··· SUPPLIED INFORMATION

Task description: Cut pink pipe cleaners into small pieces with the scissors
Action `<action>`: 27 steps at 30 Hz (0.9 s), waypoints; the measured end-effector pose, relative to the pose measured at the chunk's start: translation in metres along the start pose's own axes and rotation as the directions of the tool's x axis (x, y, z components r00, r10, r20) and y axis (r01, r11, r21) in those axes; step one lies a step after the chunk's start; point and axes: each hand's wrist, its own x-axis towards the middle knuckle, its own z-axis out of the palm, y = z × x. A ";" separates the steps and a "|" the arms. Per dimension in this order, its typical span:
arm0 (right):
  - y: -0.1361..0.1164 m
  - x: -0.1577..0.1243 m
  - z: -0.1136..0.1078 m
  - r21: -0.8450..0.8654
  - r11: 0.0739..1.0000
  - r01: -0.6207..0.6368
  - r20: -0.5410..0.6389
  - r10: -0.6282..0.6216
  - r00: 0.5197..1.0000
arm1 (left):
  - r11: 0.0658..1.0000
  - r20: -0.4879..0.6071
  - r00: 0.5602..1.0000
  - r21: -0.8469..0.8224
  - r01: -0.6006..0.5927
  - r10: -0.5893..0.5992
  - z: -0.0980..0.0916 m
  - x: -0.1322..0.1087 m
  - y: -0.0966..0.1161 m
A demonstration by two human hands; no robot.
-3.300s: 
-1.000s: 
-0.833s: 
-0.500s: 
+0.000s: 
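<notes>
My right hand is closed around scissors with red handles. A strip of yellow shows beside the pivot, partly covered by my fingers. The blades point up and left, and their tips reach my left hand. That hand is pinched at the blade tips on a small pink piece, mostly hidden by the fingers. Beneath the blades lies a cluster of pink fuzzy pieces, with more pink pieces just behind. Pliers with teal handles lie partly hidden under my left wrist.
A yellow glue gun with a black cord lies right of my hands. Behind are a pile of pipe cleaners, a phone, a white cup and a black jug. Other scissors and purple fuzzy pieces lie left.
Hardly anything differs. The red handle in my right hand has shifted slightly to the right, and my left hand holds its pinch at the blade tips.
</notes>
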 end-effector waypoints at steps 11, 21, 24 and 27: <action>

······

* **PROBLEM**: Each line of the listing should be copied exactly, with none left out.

* **ANSWER SPACE**:
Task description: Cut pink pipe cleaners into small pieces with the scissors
Action `<action>`: 27 steps at 30 Hz (0.9 s), waypoints; the measured end-effector pose, relative to the pose measured at the chunk's start: translation in metres along the start pose's own axes and rotation as the directions of the tool's x axis (x, y, z components r00, r10, r20) and y axis (r01, r11, r21) in those axes; step one lies a step after the chunk's start; point and axes: each hand's wrist, its own x-axis towards the middle knuckle, its own z-axis out of the palm, y = z × x. A ";" separates the steps and a "|" the arms. Per dimension in this order, its typical span:
arm0 (right):
  - y: -0.1361..0.1164 m
  - x: -0.1577..0.1243 m
  - z: -0.1136..0.1078 m
  - r21: -0.8450..0.8654
  - r11: 0.0739..1.0000
  - r01: -0.6207..0.6368
  - r20: -0.5410..0.6389
  - r10: -0.6282..0.6216
  - r00: 0.5197..1.0000
arm1 (left):
  - r11: 0.0658..1.0000
  - r20: -0.4879..0.6071
  - r00: 0.5602..1.0000
  - r21: -0.8469..0.8224
  - r01: -0.6006..0.5927
  - r10: -0.5893..0.5992
  - z: -0.0980..0.0916 m
  - x: -0.1322..0.1087 m
  - y: -0.0966..0.1161 m
A demonstration by two human hands; no robot.
-3.300s: 
-1.000s: 
-0.833s: 
-0.500s: 
+0.000s: 
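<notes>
My right hand is closed around scissors with red handles. A strip of yellow shows beside the pivot, partly covered by my fingers. The blades point up and left, and their tips reach my left hand. That hand is pinched at the blade tips on a small pink piece, mostly hidden by the fingers. Beneath the blades lies a cluster of pink fuzzy pieces, with more pink pieces just behind. Pliers with teal handles lie partly hidden under my left wrist.
A yellow glue gun with a black cord lies right of my hands. Behind are a pile of pipe cleaners, a phone, a white cup and a black jug. Other scissors and purple fuzzy pieces lie left.
Hardly anything differs. The red handle in my right hand has shifted slightly to the right, and my left hand holds its pinch at the blade tips.
</notes>
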 end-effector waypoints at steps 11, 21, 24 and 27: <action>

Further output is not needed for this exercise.